BEGIN Task material

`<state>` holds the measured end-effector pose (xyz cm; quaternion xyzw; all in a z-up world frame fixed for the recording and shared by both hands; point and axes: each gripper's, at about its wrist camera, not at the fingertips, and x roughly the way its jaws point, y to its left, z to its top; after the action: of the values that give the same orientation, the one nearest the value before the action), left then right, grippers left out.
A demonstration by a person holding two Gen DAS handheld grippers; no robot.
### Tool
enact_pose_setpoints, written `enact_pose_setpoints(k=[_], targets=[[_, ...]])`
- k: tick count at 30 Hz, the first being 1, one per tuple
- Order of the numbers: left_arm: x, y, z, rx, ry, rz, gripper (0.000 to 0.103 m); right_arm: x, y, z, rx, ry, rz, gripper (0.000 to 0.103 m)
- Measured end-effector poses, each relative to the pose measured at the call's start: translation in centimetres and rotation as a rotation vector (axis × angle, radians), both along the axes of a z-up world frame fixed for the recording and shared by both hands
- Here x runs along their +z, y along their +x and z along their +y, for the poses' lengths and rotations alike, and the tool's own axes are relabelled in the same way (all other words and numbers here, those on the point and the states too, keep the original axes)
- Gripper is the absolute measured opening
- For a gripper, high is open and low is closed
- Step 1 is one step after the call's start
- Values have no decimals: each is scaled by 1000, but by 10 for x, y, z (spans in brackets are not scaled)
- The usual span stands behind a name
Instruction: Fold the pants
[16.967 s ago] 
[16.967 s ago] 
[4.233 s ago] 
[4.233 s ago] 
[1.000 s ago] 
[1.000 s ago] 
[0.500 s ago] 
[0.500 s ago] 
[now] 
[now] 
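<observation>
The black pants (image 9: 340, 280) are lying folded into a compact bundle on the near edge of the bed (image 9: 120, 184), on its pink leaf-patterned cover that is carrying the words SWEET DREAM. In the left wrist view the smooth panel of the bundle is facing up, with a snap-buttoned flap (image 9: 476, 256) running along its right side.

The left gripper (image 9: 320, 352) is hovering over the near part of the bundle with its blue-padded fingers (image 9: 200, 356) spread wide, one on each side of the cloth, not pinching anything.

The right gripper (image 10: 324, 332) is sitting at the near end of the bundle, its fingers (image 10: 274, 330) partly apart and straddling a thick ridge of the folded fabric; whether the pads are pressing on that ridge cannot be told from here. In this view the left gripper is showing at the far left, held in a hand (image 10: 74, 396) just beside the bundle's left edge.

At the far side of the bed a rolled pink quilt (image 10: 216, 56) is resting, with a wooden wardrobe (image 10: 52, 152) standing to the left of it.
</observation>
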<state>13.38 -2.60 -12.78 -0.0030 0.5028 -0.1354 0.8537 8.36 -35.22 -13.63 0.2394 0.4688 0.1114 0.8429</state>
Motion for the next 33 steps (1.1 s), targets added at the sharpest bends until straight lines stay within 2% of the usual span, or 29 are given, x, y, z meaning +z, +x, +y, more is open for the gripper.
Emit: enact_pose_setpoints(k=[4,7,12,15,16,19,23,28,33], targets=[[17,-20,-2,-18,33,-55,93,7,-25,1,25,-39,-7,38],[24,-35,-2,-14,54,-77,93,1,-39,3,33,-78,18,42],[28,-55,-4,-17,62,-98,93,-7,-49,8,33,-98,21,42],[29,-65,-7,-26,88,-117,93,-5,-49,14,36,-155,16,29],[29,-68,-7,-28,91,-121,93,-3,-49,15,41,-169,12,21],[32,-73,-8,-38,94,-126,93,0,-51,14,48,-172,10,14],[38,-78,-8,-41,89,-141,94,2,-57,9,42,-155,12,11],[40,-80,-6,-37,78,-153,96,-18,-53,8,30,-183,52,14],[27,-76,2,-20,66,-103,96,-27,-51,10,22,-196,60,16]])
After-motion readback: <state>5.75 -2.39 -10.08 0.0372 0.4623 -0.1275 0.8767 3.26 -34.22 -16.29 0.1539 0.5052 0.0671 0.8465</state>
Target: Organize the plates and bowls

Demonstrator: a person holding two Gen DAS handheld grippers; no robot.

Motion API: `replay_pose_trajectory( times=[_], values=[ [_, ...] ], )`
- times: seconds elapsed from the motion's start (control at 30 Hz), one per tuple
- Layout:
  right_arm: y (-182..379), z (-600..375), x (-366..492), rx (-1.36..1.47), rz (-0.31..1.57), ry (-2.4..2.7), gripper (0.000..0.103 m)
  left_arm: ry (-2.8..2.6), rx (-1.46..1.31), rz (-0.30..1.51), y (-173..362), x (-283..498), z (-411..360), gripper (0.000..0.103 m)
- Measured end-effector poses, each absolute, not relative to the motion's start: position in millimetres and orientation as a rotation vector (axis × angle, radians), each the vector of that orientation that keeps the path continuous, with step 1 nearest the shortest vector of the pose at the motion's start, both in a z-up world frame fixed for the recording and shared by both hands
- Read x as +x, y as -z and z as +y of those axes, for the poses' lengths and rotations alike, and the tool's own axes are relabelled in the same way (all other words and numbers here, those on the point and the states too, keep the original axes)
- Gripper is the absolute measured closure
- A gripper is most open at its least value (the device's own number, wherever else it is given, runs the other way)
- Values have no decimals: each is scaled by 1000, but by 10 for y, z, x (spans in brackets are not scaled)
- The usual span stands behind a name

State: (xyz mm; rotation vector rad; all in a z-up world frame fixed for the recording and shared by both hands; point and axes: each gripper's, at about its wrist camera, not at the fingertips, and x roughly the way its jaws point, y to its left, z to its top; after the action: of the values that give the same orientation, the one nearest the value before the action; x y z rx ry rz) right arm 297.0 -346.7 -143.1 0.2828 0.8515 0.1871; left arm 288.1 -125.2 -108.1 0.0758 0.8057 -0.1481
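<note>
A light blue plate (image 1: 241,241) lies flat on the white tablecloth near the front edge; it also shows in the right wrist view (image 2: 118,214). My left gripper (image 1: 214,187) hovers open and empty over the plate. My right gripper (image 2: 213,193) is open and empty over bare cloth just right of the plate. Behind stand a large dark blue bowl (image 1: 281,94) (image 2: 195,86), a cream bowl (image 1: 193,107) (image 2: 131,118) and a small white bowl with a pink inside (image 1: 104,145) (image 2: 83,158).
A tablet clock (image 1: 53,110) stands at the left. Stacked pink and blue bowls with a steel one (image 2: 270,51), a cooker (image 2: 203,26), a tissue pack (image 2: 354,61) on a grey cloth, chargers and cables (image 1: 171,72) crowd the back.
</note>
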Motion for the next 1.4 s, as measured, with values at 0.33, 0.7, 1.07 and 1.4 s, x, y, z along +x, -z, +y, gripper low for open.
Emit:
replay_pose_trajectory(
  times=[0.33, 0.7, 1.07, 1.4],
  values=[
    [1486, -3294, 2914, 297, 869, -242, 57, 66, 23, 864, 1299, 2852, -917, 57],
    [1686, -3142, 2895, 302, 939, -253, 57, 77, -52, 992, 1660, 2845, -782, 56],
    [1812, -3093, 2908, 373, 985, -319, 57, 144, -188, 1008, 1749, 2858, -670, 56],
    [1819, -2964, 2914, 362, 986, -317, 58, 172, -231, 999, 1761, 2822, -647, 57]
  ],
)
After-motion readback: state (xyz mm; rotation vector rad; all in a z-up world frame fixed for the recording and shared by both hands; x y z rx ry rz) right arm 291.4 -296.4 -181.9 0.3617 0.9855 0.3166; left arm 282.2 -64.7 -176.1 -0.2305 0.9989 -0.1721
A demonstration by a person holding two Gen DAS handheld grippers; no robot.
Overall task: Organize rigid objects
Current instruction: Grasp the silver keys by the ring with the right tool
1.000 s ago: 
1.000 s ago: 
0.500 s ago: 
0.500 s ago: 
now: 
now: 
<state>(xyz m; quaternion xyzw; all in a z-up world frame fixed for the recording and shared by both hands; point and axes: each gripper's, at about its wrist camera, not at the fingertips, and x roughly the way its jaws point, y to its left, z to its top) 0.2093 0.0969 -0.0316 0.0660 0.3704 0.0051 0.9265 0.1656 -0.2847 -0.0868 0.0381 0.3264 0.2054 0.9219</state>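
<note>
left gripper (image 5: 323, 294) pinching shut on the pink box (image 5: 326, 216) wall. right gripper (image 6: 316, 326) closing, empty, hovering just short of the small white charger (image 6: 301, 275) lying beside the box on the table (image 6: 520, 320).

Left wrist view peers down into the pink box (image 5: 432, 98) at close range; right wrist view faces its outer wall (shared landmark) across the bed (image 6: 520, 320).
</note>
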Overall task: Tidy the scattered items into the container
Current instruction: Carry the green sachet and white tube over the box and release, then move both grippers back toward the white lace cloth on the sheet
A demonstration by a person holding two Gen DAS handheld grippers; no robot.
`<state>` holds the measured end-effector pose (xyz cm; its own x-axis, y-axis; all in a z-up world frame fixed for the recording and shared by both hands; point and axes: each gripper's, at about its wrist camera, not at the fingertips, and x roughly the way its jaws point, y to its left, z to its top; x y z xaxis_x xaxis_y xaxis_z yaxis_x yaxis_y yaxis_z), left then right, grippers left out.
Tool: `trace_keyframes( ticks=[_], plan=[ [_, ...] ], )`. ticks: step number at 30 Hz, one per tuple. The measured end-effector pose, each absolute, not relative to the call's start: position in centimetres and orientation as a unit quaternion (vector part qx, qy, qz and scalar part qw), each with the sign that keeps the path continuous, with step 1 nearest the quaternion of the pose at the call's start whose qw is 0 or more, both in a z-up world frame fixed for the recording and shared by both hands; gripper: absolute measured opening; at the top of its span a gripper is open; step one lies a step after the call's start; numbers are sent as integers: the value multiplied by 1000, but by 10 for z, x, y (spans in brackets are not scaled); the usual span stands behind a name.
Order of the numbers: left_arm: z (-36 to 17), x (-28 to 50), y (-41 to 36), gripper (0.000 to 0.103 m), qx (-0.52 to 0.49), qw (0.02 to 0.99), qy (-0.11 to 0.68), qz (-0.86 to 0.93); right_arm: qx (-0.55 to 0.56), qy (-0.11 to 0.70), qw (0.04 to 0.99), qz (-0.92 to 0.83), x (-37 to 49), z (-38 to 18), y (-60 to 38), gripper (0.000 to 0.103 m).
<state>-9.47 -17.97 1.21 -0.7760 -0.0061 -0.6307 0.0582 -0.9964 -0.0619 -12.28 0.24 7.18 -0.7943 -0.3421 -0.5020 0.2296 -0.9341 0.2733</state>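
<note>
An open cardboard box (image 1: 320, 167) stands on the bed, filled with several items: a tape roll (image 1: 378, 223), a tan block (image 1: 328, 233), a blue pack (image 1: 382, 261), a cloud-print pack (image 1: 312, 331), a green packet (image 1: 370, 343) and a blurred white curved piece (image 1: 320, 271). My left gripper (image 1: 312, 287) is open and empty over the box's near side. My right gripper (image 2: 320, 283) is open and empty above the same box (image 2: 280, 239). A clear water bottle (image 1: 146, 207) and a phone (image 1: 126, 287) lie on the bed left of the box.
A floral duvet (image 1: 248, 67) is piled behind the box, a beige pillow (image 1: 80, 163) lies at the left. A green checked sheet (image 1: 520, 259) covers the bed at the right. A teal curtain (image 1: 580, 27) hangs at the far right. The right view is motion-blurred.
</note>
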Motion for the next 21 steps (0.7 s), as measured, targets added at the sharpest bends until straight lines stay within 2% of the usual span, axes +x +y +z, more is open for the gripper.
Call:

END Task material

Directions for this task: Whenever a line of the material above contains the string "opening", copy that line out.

Task output:
- Gripper is the absolute measured opening
Tool: `trace_keyframes( ticks=[_], plan=[ [_, ...] ], )`. ticks: step number at 30 Hz, one per tuple. The measured end-effector pose, each absolute, not relative to the call's start: position in centimetres and orientation as a unit quaternion (vector part qx, qy, qz and scalar part qw), each with the sign that keeps the path continuous, with step 1 nearest the quaternion of the pose at the call's start whose qw is 0 or more, both in a z-up world frame fixed for the recording and shared by both hands; gripper: absolute measured opening; at the top of its span a gripper is open; step one lies a step after the call's start; numbers are sent as integers: the value multiplied by 1000, but by 10 for z, x, y (spans in brackets are not scaled); the usual span stands behind a name.

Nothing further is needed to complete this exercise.